# TRY IT
Restate the records in full, keeping every word as it is.

(Items from a dataset)
------------

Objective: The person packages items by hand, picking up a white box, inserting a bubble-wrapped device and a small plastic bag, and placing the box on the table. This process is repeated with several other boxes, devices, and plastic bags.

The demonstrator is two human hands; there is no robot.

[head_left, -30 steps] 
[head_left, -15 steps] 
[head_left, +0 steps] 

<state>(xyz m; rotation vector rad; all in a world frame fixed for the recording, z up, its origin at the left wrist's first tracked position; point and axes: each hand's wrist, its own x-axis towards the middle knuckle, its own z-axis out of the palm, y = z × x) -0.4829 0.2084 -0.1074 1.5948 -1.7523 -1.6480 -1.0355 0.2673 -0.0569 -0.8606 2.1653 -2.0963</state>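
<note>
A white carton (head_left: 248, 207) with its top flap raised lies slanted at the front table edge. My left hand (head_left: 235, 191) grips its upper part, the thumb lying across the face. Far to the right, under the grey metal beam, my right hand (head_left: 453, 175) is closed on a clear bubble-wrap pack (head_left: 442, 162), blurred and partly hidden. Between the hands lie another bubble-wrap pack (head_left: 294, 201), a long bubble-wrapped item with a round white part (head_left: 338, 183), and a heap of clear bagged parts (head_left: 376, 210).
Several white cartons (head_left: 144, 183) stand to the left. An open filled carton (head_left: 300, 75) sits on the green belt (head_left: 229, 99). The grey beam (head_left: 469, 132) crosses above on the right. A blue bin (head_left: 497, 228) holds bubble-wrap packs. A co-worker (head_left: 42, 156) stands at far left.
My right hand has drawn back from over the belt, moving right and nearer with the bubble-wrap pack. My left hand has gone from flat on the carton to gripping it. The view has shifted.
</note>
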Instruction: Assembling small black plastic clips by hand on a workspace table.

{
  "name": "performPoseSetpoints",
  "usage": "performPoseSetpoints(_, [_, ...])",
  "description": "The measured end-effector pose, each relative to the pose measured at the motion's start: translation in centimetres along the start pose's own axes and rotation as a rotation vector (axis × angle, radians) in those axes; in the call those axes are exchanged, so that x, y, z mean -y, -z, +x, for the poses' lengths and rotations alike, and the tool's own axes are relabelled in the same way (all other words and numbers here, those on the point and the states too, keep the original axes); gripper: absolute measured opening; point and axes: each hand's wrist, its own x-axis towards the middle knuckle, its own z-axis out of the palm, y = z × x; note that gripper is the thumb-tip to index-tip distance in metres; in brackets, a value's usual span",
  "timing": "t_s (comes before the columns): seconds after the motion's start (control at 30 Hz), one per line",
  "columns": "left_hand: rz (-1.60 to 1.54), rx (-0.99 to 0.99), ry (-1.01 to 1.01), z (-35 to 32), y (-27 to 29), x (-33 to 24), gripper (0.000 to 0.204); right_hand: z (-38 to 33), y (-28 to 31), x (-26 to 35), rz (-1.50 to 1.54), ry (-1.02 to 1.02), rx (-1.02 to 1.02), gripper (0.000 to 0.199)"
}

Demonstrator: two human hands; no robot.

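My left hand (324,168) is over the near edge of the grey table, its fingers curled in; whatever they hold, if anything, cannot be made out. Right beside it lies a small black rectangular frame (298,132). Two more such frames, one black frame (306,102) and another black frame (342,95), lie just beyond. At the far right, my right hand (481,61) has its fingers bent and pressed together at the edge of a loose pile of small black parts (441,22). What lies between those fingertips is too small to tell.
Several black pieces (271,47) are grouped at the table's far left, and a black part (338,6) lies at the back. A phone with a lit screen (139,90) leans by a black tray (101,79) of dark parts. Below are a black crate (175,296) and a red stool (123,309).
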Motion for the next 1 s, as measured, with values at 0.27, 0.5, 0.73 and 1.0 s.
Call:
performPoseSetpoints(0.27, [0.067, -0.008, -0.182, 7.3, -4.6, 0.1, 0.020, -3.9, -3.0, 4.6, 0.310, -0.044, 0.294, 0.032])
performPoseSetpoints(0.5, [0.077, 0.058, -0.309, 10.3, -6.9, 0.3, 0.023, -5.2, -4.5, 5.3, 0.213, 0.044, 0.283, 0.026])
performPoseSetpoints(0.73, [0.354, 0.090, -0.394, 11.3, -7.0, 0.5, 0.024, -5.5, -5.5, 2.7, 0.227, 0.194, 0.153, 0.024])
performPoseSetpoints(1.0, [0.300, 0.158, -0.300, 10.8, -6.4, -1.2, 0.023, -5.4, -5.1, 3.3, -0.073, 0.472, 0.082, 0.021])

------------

# TASK SOLUTION
Objective: The person packages items by hand, picking up a white box, inserting a bubble-wrapped device and a small plastic bag, and placing the box on the table. This process is repeated with several other boxes, devices, and plastic bags.

The demonstrator is two human hands; there is no robot.

[head_left, -30 steps] 
[head_left, -15 steps] 
[head_left, +0 steps] 

<state>(xyz m; rotation vector rad; all in a world frame fixed for the recording, z up, its origin at the left wrist's first tracked position; point and axes: each hand's wrist, its own x-axis towards the middle knuckle, its own z-axis out of the palm, y = z × x) -0.4829 0.2084 -0.1074 1.5948 -1.7523 -1.6480 -1.0355 0.2673 -0.0569 -0.8606 2.1653 -2.0963</state>
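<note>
A white carton (head_left: 248, 207) with its top flap raised lies slanted at the front table edge. My left hand (head_left: 235, 191) grips its upper part, the thumb lying across the face. Far to the right, under the grey metal beam, my right hand (head_left: 453, 175) is closed on a clear bubble-wrap pack (head_left: 442, 162), blurred and partly hidden. Between the hands lie another bubble-wrap pack (head_left: 294, 201), a long bubble-wrapped item with a round white part (head_left: 338, 183), and a heap of clear bagged parts (head_left: 376, 210).
Several white cartons (head_left: 144, 183) stand to the left. An open filled carton (head_left: 300, 75) sits on the green belt (head_left: 229, 99). The grey beam (head_left: 469, 132) crosses above on the right. A blue bin (head_left: 497, 228) holds bubble-wrap packs. A co-worker (head_left: 42, 156) stands at far left.
My right hand has drawn back from over the belt, moving right and nearer with the bubble-wrap pack. My left hand has gone from flat on the carton to gripping it. The view has shifted.
</note>
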Instruction: Assembling small black plastic clips by hand on a workspace table.

{
  "name": "performPoseSetpoints",
  "usage": "performPoseSetpoints(_, [_, ...])",
  "description": "The measured end-effector pose, each relative to the pose measured at the motion's start: translation in centimetres along the start pose's own axes and rotation as a rotation vector (axis × angle, radians) in those axes; in the call those axes are exchanged, so that x, y, z mean -y, -z, +x, for the poses' lengths and rotations alike, and the tool's own axes are relabelled in the same way (all other words and numbers here, those on the point and the states too, keep the original axes); gripper: absolute measured opening; point and axes: each hand's wrist, its own x-axis towards the middle knuckle, its own z-axis out of the palm, y = z × x; note that gripper is the thumb-tip to index-tip distance in metres; in brackets, a value's usual span",
  "timing": "t_s (comes before the columns): seconds after the motion's start (control at 30 Hz), one per line",
  "columns": "left_hand: rz (-1.60 to 1.54), rx (-0.99 to 0.99), ry (-1.01 to 1.01), z (-35 to 32), y (-27 to 29), x (-33 to 24), gripper (0.000 to 0.204); right_hand: z (-38 to 33), y (-28 to 31), x (-26 to 35), rz (-1.50 to 1.54), ry (-1.02 to 1.02), rx (-1.02 to 1.02), gripper (0.000 to 0.199)"
}

Demonstrator: two human hands; no robot.

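My left hand (324,168) is over the near edge of the grey table, its fingers curled in; whatever they hold, if anything, cannot be made out. Right beside it lies a small black rectangular frame (298,132). Two more such frames, one black frame (306,102) and another black frame (342,95), lie just beyond. At the far right, my right hand (481,61) has its fingers bent and pressed together at the edge of a loose pile of small black parts (441,22). What lies between those fingertips is too small to tell.
Several black pieces (271,47) are grouped at the table's far left, and a black part (338,6) lies at the back. A phone with a lit screen (139,90) leans by a black tray (101,79) of dark parts. Below are a black crate (175,296) and a red stool (123,309).
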Motion for the next 1 s, as measured, with values at 0.27, 0.5, 0.73 and 1.0 s.
Call:
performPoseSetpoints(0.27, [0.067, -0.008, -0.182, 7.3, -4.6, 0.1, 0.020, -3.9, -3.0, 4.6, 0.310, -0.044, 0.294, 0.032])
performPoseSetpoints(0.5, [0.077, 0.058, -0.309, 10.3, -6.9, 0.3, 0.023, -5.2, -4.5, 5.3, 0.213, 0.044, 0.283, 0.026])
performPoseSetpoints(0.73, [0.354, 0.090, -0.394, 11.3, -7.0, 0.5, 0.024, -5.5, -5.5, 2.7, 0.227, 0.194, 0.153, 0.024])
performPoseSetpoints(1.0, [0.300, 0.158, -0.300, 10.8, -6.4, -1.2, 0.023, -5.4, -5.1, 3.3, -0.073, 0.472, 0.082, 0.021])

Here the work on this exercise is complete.